**Task to carry out**
Print the listing from its top line through the line containing "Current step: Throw", nothing more, and leave out the pictures.
═══
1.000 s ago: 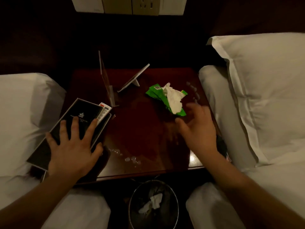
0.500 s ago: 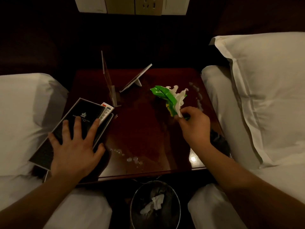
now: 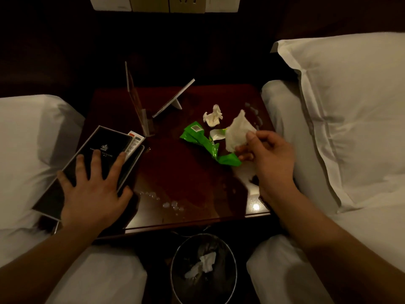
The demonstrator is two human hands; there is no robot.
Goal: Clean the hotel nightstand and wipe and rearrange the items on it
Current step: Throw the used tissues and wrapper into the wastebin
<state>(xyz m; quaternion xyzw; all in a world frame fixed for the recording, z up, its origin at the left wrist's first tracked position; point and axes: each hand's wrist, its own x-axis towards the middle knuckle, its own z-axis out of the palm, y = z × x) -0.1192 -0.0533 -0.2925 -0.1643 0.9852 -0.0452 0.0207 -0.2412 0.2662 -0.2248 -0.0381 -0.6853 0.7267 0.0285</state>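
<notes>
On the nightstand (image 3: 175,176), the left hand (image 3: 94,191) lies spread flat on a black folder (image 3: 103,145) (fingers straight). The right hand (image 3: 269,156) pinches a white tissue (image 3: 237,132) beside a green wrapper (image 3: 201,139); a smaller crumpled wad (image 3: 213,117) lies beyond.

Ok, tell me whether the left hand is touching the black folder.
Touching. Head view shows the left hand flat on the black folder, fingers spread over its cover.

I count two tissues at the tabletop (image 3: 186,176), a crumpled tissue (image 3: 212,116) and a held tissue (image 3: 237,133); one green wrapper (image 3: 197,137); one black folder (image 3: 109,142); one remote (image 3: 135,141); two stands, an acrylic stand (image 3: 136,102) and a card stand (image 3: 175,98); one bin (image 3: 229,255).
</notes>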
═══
**Worked solution**
1.000 s ago: 
0.500 s ago: 
now: 
The demonstrator is two human hands; there is no robot.
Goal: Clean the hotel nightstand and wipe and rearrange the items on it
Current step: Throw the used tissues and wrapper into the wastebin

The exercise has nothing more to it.